Other challenges include the ability to scale quickly, without requiring hardware or tricky substitutions/integrations with existing point-of-sale (POS) systems. Duplan said Clinkle can be up and running in minutes and adds value for everyone involved.

“To do this right, you have to create a product that is an order of magnitude better than a status quo for both merchants and consumers,” he said. “The new value proposition is not just that you don’t need to carry around your wallet.  Clinkle is not just an incremental improvement upon what currently exists — it fundamentally surpasses what we’ve been able to accomplish. We have though deeply and thoughtfully about the transaction, but also about what happens before and after, and the interactions between buyers and sellers. We are doing this in a very different way than has been done before.”

Clinkle has quietly been testing the product at Stanford, where Duplan was a student. He got the idea while studying abroad and began building the product in 2011. The team is now more than fifty people strong. Clinkle  caused an exodus of sorts earlier this year, when it lured more than a dozen students away from Stanford’s computer science program to be a part of the Next Big Startup. Clinkle will continue rolling out to college campuses nationwide over the course of the year. There are roughly 20 million students in the U.S. and over 70 percent of these students use smartphones. Duplan said he wanted to start distribution by introducing Clinkle into communities (like colleges) where people tend to stay in one place.

“We have a very strategic and practical go-to-market strategy,” he said. “Facebook started off with really close, tightly-knit, contained groups and once you start to connect them,  you can upscale from there.”

Clinkle isn’t just trying to replace payments, it is also trying to improve them. There is so much consumer data out there that is mostly separated from the actual method of payments. Duplan said that there is still an “entire world of possibility” that is untapped. Loyalty programs and marketing campaigns would be far more successful if they were part and parcel of the payments process, and he hinted at features that allow users to earn some sort of rewards, as well as a social component that enables commerce between friends.

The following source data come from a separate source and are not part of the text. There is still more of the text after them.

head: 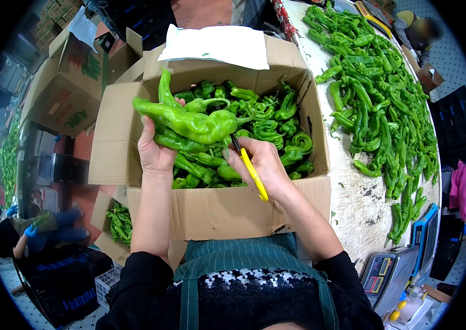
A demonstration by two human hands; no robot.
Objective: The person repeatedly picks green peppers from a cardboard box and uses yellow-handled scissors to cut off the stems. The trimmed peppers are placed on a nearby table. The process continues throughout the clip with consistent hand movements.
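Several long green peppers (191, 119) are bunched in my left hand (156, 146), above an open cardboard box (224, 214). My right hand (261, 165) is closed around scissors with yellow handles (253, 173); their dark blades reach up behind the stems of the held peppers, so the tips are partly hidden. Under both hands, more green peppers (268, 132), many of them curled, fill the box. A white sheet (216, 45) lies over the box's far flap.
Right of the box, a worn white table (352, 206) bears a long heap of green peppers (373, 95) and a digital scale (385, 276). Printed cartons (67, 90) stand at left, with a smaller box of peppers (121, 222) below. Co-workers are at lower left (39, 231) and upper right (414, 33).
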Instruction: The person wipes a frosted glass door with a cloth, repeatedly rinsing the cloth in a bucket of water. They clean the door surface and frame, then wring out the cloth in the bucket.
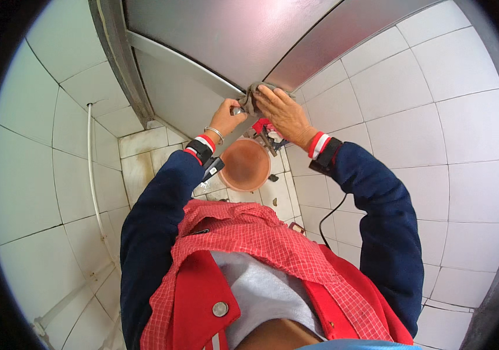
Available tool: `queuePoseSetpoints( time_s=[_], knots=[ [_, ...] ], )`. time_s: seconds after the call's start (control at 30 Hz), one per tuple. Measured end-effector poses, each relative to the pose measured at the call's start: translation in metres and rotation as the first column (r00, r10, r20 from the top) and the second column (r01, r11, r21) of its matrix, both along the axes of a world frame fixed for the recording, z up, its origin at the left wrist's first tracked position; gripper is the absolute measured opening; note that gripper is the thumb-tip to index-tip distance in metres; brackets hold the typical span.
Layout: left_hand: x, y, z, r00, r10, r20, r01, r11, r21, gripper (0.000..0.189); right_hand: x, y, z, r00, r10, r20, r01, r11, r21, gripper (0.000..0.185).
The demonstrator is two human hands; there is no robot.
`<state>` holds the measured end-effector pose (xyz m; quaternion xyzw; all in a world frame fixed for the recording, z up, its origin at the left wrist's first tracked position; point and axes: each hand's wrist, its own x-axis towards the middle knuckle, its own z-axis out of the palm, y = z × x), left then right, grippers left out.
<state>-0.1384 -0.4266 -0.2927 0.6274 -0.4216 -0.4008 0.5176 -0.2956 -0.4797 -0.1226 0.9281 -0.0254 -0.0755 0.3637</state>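
My left hand [226, 119], a bracelet at its wrist, has its fingers around a shiny metal door knob [237, 111]. Beside it, my right hand [283, 110] presses a damp-looking grey-brown cloth [253, 94] against the door by the knob, its fingers extended over the fabric. The cloth lies bunched, and part of it is hidden under my palm. Both hands work on a metal-framed door [183, 70] with a pale lower panel and a glossy upper panel. Below my hands, a round orange-brown plastic basin [246, 165] stands on the floor.
White wall tiles [398, 131] rise close on the right. On the left wall runs a thin white pipe [90, 166]. Crumpled red and dark fabric [267, 127] lies behind the basin. Small dark debris [273, 178] is on the tiled floor [271, 197]. A black cable [326, 218] hangs by my right sleeve.
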Motion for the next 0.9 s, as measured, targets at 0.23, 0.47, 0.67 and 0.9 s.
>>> queuePoseSetpoints(
  time_s=[0.23,0.47,0.67,0.9],
  knots=[
    [-0.003,-0.014,-0.016,0.98,0.176,0.09,-0.146,0.951,-0.272,0.044,0.018,-0.029,0.113,0.903,0.026,0.43,0.008,0.997,-0.078,0.048],
    [-0.012,-0.014,-0.009,0.971,0.224,-0.086,-0.237,0.953,-0.188,0.045,0.049,-0.037,0.059,0.889,-0.027,0.457,0.024,1.0,0.013,0.043],
    [-0.014,-0.019,-0.012,0.961,0.213,-0.179,-0.252,0.937,-0.241,0.047,0.041,-0.029,-0.034,0.936,-0.006,0.351,-0.146,0.903,0.403,0.036],
    [-0.008,0.053,-0.007,0.665,0.054,-0.745,-0.149,0.987,-0.062,0.037,0.062,0.025,-0.049,0.787,-0.44,0.432,-0.234,0.436,0.869,0.057]
  ],
)
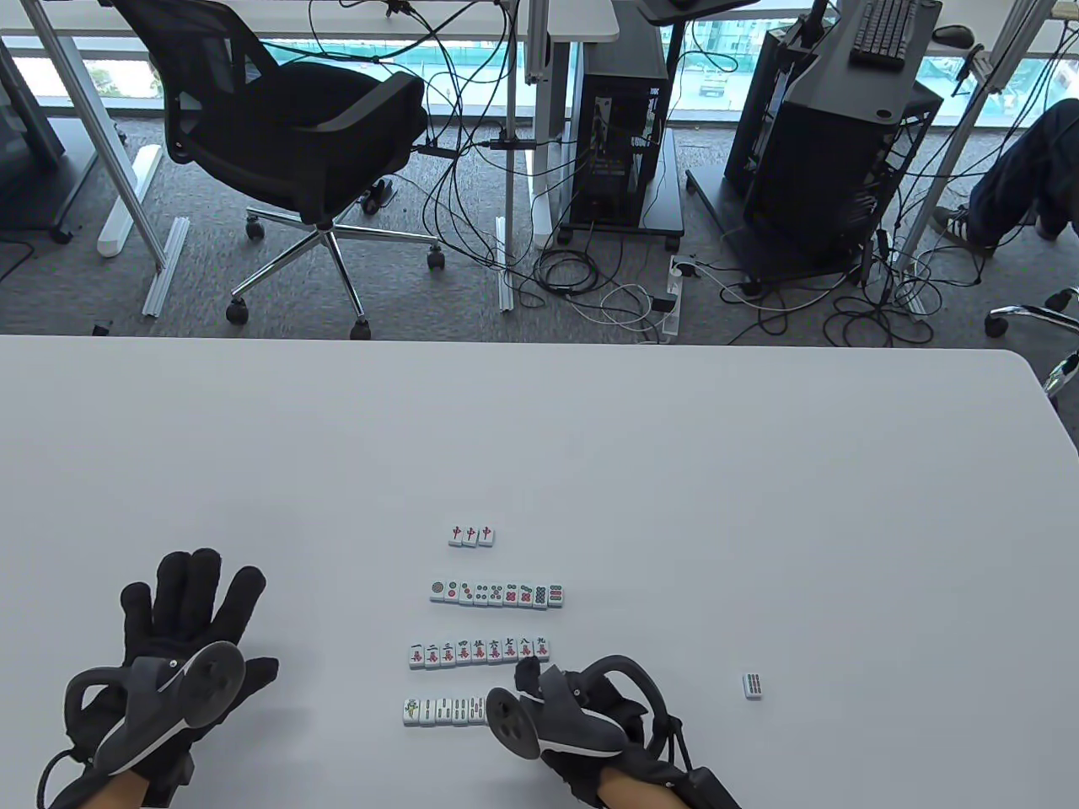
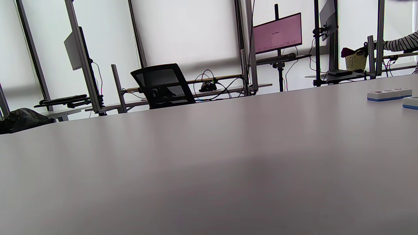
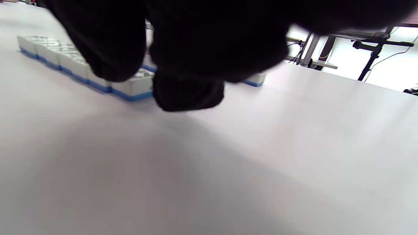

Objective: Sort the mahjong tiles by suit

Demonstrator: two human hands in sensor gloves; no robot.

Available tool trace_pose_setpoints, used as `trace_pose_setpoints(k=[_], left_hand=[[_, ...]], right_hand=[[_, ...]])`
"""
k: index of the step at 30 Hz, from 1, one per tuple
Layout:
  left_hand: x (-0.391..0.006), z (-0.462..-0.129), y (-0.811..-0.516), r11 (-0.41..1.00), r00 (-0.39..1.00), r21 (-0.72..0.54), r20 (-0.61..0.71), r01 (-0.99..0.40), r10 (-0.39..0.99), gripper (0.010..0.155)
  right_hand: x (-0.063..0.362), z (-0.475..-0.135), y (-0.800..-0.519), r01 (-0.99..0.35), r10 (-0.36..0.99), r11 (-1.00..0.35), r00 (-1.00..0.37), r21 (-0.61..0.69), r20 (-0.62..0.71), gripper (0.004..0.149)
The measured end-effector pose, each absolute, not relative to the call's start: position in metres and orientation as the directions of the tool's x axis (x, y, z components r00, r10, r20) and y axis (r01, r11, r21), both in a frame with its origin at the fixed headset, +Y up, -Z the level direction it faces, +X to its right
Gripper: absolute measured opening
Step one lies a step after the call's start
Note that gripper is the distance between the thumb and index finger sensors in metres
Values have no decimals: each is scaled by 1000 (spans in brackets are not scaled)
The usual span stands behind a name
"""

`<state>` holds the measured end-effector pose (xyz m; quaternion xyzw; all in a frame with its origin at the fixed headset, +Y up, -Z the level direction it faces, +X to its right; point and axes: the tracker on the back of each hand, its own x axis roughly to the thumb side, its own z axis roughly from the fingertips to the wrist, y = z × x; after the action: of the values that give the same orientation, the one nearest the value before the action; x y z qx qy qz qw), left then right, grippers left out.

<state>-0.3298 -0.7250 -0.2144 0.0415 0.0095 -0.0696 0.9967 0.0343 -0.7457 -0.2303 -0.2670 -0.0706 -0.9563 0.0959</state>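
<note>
On the pale grey table [image 1: 759, 472], small white mahjong tiles with blue backs lie face up in four rows, one behind another. The farthest row is three red-character tiles [image 1: 471, 535]; nearer comes a row of circle-suit tiles [image 1: 496, 593], then a row of nine character-suit tiles [image 1: 480, 651], and nearest a row of bamboo-suit tiles [image 1: 444, 710]. A single tile [image 1: 753, 685] lies apart, well to the right of the rows. The right hand [image 1: 582, 716], in a black sensor glove with a grey tracker strapped to its back, sits at the right end of the bamboo row. In the right wrist view its fingertips [image 3: 187, 93] are curled down just beside the end tile [image 3: 134, 86] of that row; whether they pinch a tile or only touch it cannot be told, so the grip is unclear. The left hand [image 1: 181, 640], gloved the same way, lies flat on the table well left of the rows, fingers spread and straight, its grip wide and holding nothing. A black mesh office chair [image 1: 295, 143] stands on the carpet beyond the table.
</note>
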Motion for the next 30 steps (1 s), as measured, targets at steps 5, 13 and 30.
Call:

All of this sounds good, but it was a demo — rather than a pitchdeck —  that attracted funding of this amount from investors of this caliber. A $25 million seed round is unprecedented and surprising. Duplan said when the investors saw the product in action, they believed it could truly change commerce and opened their checkbooks accordingly, although he was evasive about the specific details of the financing.

“It is important to put this in perspective,” he said. “When you think about it, every human being has to pay every single day. We take what we are doing really seriously and want to make sure that we saw through all of the issues to provide the best possible experience for the users. We are not just developing the app. We are addressing fraud and compliance issues, and want to make sure we have a deep bench of people invested in helping the company.  You wouldn’t want the company handling your value to be built with anything but the highest quality craftsmanship.”

Clinkle is currently based in Palo Alto but is moving to San Francisco tomorrow.